→ **Prompt**: You are asked to copy the entire listing exactly, apart from its pictures.
● ● ● ● ●
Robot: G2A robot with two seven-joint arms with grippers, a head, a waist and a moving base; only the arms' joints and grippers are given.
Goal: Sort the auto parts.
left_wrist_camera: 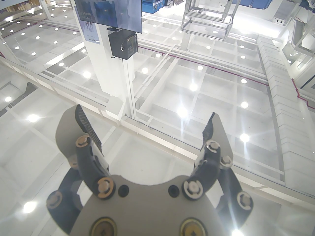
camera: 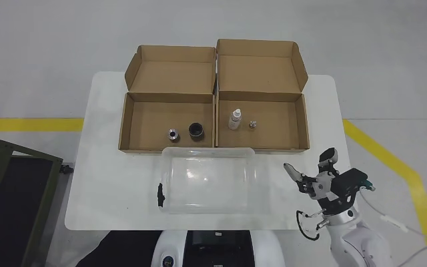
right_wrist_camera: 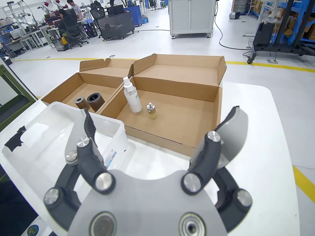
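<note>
- The table (camera: 100, 200) is big, but your right gripper (right_wrist_camera: 160, 116) hangs over its near right corner. It is wide open with nothing in it. If you swing it out too far, it could go past the table's edge.
- The left box (camera: 143, 127) and the right box (camera: 287, 123) sit side by side and touch, with their lids up. If you come in too low, a finger could catch a wall and shove both boxes.
- The clear bin (camera: 207, 180) sits just in front of the boxes. It looks empty, but the see-through walls make that hard to be sure of. Those walls are also easy to bump.
- Your left gripper (left_wrist_camera: 145, 111) is open too and holds nothing. It points up at the ceiling, so its camera cannot help you aim until you turn it down.
- The spray bottle (right_wrist_camera: 131, 96) stands tall and thin in the right box. A small knock could tip it onto the little bottle (right_wrist_camera: 151, 111) near it.
- The black tube (right_wrist_camera: 95, 100) and the smaller tube (right_wrist_camera: 81, 102) stand close together in the left box. If you reach for one, your fingers may hit the other.
- The little bottle is the smallest thing. It could slip out of a loose pinch.
</note>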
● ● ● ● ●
→ **Answer box**:
Robot: G2A robot with two seven-joint arms with grippers, a head, a waist and a moving base; only the arms' joints and grippers are given.
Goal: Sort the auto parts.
left_wrist_camera: 
camera: 
right_wrist_camera: 
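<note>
- The table (camera: 100, 200) is big, but your right gripper (right_wrist_camera: 160, 116) hangs over its near right corner. It is wide open with nothing in it. If you swing it out too far, it could go past the table's edge.
- The left box (camera: 143, 127) and the right box (camera: 287, 123) sit side by side and touch, with their lids up. If you come in too low, a finger could catch a wall and shove both boxes.
- The clear bin (camera: 207, 180) sits just in front of the boxes. It looks empty, but the see-through walls make that hard to be sure of. Those walls are also easy to bump.
- Your left gripper (left_wrist_camera: 145, 111) is open too and holds nothing. It points up at the ceiling, so its camera cannot help you aim until you turn it down.
- The spray bottle (right_wrist_camera: 131, 96) stands tall and thin in the right box. A small knock could tip it onto the little bottle (right_wrist_camera: 151, 111) near it.
- The black tube (right_wrist_camera: 95, 100) and the smaller tube (right_wrist_camera: 81, 102) stand close together in the left box. If you reach for one, your fingers may hit the other.
- The little bottle is the smallest thing. It could slip out of a loose pinch.
</note>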

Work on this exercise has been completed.